In what has caught the industry by surprise, a significant move, Maruti Suzuki India Ltd (MSIL) recently announced its decision to terminate the contract-manufacturing agreement with Suzuki Motor Gujarat (SMG) and acquire the latter from its parent company, Suzuki Motor Corporation (SMC). This strategic pivot marks a momentous shift in Maruti's approach, promising to reshape its operations and position within the Indian automotive sector.

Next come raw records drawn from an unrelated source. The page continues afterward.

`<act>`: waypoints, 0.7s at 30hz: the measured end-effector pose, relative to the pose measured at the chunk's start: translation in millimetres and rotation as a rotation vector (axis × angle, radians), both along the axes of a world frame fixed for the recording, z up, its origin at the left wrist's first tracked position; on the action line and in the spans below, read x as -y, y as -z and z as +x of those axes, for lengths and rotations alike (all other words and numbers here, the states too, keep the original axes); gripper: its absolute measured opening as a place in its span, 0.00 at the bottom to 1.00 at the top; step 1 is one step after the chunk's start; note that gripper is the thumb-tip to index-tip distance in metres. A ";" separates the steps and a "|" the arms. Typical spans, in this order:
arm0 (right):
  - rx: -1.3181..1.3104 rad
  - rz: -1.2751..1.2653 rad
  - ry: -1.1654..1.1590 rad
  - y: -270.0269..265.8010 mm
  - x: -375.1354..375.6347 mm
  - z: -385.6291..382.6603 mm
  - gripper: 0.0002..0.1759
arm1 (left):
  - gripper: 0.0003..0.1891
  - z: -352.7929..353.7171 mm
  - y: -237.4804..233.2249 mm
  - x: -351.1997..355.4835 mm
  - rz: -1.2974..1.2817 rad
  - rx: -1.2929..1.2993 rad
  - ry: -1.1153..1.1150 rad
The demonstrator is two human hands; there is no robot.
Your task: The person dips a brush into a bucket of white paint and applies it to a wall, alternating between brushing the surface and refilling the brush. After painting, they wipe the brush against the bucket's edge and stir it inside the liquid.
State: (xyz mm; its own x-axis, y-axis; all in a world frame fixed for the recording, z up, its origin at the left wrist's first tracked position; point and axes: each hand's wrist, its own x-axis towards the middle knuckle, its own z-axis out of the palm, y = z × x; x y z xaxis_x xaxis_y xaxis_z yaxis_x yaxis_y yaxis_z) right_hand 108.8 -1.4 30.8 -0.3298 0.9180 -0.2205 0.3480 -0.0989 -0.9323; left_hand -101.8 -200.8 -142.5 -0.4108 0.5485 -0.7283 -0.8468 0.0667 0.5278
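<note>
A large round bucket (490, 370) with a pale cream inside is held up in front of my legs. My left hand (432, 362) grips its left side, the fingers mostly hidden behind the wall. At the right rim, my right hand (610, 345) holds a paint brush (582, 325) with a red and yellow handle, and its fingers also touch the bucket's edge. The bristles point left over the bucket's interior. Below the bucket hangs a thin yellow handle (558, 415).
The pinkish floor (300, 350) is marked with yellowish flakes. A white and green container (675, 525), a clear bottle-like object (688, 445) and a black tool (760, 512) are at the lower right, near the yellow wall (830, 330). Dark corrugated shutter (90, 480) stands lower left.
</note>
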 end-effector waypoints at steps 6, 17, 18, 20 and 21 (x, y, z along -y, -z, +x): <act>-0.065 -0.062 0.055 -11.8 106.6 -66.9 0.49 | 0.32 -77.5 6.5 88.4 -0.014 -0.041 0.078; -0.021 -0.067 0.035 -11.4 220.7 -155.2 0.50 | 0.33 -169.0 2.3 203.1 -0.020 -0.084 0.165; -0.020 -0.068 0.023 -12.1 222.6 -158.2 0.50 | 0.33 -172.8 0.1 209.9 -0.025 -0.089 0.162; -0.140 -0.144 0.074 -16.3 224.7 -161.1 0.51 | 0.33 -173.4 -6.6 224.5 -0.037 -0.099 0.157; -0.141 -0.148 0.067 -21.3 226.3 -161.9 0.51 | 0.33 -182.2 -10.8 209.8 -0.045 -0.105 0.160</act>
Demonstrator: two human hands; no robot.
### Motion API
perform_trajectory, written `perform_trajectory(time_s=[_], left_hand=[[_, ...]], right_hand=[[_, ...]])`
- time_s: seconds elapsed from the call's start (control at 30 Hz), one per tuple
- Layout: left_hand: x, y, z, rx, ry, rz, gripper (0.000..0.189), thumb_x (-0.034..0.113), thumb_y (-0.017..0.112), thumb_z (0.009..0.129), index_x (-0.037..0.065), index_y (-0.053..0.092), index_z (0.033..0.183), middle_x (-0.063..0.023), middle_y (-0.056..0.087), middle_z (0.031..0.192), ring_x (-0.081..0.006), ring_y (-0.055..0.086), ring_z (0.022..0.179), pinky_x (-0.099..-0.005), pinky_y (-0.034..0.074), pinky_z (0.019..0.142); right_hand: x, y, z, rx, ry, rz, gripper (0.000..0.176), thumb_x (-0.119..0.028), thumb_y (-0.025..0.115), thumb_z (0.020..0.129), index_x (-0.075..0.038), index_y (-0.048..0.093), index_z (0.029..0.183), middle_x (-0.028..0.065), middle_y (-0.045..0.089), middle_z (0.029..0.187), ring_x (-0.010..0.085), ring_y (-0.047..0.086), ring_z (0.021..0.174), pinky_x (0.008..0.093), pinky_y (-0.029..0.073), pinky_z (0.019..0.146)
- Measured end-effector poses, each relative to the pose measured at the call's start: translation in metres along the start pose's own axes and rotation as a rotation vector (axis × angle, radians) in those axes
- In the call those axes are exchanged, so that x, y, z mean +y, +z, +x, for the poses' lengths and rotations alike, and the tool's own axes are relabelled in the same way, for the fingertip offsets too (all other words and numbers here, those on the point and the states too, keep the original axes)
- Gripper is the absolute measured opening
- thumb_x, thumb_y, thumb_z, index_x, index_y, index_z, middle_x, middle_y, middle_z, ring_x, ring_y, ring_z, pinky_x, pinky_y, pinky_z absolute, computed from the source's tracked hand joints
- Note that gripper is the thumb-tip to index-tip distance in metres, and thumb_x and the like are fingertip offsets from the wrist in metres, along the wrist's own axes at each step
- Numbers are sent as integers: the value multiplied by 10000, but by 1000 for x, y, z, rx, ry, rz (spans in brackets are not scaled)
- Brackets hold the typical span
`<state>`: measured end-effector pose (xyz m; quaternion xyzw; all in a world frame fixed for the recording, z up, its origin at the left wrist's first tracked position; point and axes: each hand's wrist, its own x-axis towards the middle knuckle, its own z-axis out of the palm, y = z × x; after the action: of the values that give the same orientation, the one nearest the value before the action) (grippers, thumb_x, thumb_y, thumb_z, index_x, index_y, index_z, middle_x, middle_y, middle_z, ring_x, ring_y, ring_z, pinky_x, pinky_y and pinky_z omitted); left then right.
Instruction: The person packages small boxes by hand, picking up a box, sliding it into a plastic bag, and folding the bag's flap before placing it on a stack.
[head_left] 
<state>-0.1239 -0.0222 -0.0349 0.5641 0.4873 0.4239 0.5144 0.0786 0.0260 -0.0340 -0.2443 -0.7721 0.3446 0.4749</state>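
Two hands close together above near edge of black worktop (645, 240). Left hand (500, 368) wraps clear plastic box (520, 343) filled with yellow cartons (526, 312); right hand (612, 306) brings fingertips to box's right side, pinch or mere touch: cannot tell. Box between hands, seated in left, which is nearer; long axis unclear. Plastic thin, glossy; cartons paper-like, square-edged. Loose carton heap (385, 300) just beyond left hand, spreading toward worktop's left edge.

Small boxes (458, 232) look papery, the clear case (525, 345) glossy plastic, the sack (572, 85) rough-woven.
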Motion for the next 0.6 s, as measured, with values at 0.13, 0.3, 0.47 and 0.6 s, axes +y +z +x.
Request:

On July 31, 2023, the board of directors at Maruti Suzuki India Ltd (MSIL) sanctioned the termination of their contract-manufacturing arrangement with Suzuki Motor Gujarat (SMG) and adopted a proposition to acquire SMG from its parent company, Suzuki Motor Corporation (SMC).

In the preceding week, the board concluded that the acquisition of SMG shares via the issuance of MSIL’s equity shares on a preferential basis to the Japanese parent company would be more advantageous for the company’s minority shareholders compared to a cash transaction.

After the board meeting, Maruti Suzuki’s chairman, RC Bhargava, remarked, “There is no company in the world, no single company under a single management which handles 4 million cars. And we have to reorganise Maruti to deal with the requirements of the management and the technologies which are to be brought over the next 10 years.”

Hence, while Maruti Suzuki announced its intention to double its annual production capacity to four million units by 2030-31 (with SMG contributing 750,000 units), this decision was unexpected by many, considering Maruti’s reversal of a choice made around nine years prior. 

SMG’s capacity has been utilized to about 90%, manufacturing models like Baleno, Fronx, Dzire, and Swift in Gujarat.

Maruti Suzuki

In 2014, Maruti Suzuki disclosed plans for a subsidiary wholly owned by Suzuki Motor Corporation to manufacture cars for Maruti. Suzuki covered the initial capital expenditure of INR 3,000 crore, while Maruti Suzuki would bear the incremental capex cost above the vehicle production expense.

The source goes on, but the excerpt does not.